Wrapped discreetly in an unmarked brown box, it seemed innocuous enough, but when I felt how light it was, I knew what lay within and immediately tried to ignore it, but like all guilty secrets, it found a way to make its presence felt at every opportunity.
“And then it started raining. From my eyes. And it wouldn’t stop.”
Circumstances meant I couldn’t open it until midday but all the while, like spooky eyes on a wall painting, it followed me wherever I went. Even at the furthest part of the house I knew it was watching me, waiting for me to get the scissors. Knowing I could put it off no longer and preparing myself for the glorious Jaclyn Smith look to tumble out, I opened the box in my car. And then it started raining. From my eyes. And it wouldn’t stop. When the self-pitying sobs came I held onto the steering wheel for grim death, uncaring who might see me crying in public. Just to be clear, I was parked at the time and not endangering anyone else.
After having stern words with myself, I decided I needed to take it back home to try on and see how glamourous it made me look.
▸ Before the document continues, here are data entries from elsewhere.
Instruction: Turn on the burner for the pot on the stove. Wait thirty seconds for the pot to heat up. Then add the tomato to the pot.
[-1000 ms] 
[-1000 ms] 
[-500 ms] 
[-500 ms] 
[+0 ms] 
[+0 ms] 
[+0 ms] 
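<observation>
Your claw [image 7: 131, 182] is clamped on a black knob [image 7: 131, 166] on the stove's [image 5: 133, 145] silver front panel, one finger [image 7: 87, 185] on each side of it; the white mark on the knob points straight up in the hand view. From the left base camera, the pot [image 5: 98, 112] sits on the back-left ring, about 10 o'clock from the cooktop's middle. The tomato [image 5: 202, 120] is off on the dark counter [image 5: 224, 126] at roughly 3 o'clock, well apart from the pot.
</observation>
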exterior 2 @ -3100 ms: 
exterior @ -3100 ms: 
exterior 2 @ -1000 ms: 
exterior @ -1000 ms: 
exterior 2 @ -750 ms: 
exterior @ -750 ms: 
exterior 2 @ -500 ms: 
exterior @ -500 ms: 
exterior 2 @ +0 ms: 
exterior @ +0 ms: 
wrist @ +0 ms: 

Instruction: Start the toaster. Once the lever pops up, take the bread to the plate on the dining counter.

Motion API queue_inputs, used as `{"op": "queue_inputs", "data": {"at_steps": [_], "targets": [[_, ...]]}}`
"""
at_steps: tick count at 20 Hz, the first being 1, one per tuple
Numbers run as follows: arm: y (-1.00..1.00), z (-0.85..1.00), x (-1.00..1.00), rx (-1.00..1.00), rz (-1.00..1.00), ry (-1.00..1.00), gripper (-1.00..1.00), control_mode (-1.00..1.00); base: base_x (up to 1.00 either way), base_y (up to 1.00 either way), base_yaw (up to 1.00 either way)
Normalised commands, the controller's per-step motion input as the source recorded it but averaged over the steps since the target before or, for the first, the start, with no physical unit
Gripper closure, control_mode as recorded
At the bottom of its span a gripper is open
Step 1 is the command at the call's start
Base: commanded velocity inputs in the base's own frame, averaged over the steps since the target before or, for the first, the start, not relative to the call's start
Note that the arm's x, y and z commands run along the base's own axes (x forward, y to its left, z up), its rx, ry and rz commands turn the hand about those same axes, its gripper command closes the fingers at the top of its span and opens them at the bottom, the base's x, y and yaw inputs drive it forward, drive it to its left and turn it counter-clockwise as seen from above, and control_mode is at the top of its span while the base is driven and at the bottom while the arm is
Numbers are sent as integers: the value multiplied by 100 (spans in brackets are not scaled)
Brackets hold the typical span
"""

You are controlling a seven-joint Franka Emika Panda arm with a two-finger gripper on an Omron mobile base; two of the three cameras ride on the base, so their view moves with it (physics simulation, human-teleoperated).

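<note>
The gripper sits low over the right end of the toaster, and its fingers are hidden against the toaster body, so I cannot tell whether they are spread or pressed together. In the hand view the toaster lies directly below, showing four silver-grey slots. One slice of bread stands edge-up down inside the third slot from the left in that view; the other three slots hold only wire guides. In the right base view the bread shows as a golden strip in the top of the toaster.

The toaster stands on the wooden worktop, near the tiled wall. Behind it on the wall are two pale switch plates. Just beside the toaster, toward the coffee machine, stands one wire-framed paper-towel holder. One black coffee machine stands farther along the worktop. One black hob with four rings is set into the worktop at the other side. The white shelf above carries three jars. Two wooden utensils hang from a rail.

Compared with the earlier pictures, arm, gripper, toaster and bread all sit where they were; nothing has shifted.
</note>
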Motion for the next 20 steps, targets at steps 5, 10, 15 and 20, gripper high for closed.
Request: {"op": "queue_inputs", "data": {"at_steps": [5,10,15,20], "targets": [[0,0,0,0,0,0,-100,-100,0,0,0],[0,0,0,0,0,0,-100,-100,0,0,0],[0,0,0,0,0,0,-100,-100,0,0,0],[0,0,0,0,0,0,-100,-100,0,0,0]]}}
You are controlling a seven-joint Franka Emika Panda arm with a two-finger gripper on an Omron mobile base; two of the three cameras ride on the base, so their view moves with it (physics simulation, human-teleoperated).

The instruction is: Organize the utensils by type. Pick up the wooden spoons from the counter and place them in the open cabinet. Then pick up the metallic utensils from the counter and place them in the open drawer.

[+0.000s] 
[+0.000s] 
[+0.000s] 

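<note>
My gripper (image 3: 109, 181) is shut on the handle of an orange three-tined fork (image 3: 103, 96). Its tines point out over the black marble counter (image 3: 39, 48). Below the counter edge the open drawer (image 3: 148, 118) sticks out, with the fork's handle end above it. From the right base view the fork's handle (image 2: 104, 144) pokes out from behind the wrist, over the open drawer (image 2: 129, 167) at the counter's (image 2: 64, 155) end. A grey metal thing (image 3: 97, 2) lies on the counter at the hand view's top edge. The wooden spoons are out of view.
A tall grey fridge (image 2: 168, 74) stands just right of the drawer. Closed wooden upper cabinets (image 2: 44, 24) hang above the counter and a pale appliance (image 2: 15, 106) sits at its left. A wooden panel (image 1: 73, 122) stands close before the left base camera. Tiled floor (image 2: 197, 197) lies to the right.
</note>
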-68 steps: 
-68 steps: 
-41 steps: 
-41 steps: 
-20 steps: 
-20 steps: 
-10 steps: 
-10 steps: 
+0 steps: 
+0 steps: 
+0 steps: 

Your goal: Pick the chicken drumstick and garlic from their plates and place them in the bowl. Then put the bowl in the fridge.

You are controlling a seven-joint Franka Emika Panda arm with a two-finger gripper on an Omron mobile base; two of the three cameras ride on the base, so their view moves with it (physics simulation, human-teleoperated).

Well, if it was good enough for a Charlie’s Angel it was certainly good enough for me, I thought.
Then I remembered that apart from fancy dress – and then only once – I had never worn a wig before, so although I approached it as logically as I could remember – turning my head upside down and trying to push my raggedy bonce into it – when I looked in the mirror and saw that I looked like some sloshed old bat whose wig had slipped after a lively dance routine, I was horrified. And then it started raining again.
It also reminded me that it won’t be long before this seems like a minor thing as I look down and see a hole where my sizeable left breast used to be. As they say in Wimbledon, play is disrupted as heavy rain has started again. Have gone to bed with tea and chocolate and am rapidly thinking that being a non-drinker is a distinct disadvantage in the current situation. And if even the wig itself can look sloshed, maybe I should follow?